Expression of Nuf2PP1 fusion partially rescues mitotic defects caused by Ska depletion. (A) Tracking of fates for individual HeLa cells stably expressing histone H2B-GFP and transfected with Nuf2-mCherry, PP1-mCherry or Nuf2PP1-mCherry. 12 h after transfection, cells were treated with control or Ska3 siRNA. Time-lapse imaging was initiated 24 h after siRNA transfection. The mCherry constructs did not affect cells transfected with control siRNA so only the Nuf2-mCherry control is shown here. The other controls are summarized in Fig. S2D. The time intervals to align chromosomes, initiate anaphase or undergo metaphase arrest/cohesion fatigue were measured.

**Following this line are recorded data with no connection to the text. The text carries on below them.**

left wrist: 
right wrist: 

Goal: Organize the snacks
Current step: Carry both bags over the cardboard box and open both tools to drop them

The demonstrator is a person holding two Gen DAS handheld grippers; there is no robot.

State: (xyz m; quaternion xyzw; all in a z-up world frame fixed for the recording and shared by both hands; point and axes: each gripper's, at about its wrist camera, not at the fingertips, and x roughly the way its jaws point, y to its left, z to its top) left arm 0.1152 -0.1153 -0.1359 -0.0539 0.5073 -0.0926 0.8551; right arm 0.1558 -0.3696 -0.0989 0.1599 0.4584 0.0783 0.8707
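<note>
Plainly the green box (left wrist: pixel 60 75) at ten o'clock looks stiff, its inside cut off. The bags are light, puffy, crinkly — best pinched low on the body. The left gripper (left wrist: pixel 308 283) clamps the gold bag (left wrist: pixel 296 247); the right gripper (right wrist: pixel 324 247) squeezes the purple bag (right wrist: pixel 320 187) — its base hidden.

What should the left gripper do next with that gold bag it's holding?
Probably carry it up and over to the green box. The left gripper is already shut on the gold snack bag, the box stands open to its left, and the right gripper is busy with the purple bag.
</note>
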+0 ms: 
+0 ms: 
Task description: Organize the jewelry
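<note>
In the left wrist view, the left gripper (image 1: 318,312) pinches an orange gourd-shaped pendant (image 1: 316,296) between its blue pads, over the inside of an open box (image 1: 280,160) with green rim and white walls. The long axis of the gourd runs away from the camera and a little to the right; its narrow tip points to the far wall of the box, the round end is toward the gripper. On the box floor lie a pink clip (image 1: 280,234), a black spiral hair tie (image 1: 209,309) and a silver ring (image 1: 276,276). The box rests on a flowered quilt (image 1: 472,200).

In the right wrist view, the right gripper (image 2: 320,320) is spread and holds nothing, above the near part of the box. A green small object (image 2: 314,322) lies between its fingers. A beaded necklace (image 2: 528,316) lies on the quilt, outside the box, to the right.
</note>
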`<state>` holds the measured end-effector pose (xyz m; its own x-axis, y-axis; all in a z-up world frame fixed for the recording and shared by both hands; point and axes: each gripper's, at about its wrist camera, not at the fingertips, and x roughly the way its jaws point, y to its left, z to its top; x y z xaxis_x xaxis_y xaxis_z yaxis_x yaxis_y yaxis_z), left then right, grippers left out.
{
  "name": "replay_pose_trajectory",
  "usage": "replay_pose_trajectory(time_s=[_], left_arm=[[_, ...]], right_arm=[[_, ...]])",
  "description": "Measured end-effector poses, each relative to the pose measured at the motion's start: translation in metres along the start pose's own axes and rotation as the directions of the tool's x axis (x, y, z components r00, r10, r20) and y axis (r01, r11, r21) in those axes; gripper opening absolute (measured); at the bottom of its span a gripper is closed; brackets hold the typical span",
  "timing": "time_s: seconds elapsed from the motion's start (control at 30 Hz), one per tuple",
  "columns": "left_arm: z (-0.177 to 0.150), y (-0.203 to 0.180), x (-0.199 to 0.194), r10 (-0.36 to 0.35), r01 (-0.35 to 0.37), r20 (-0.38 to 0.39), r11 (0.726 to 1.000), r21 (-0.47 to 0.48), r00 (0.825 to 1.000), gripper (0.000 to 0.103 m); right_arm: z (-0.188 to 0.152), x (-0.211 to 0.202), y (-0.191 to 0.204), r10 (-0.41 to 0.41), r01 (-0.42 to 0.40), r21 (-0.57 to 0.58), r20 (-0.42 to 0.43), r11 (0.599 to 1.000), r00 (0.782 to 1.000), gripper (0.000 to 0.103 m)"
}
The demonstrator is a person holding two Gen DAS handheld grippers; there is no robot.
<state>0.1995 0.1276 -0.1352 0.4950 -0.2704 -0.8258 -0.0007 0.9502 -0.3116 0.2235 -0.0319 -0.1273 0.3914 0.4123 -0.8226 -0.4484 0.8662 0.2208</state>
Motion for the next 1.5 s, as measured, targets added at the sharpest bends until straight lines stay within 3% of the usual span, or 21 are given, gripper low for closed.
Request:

Expression of Nuf2-PP1 partially rescued alignment times, metaphase delays, and cohesion fatigue induced by Ska3 depletion. (B) Time intervals for chromosome alignment in control siRNA or Ska3 siRNA for Nuf2-mCherry, PP1-mCherry or Nuf2PP1-mCherry expressing cells. Expression of Nuf2PP1-mCherry partially reduced alignment in Ska3-depleted cells. Horizontal lines indicate mean and whiskers indicate standard error. P values were determined using the Mann–Whitney test. (C) The percentages of cells that arrested at metaphase for the duration of imaging and/or underwent cohesion fatigue in control or Ska3-depleted cells expressing Nuf2-mCherry, PP1-mCherry or Nuf2PP1-mCherry. In Ska3-depleted cells, expression of Nuf2PP1 increased the proportion of cells that underwent anaphase onset compared to expression of Nuf2 or PP1.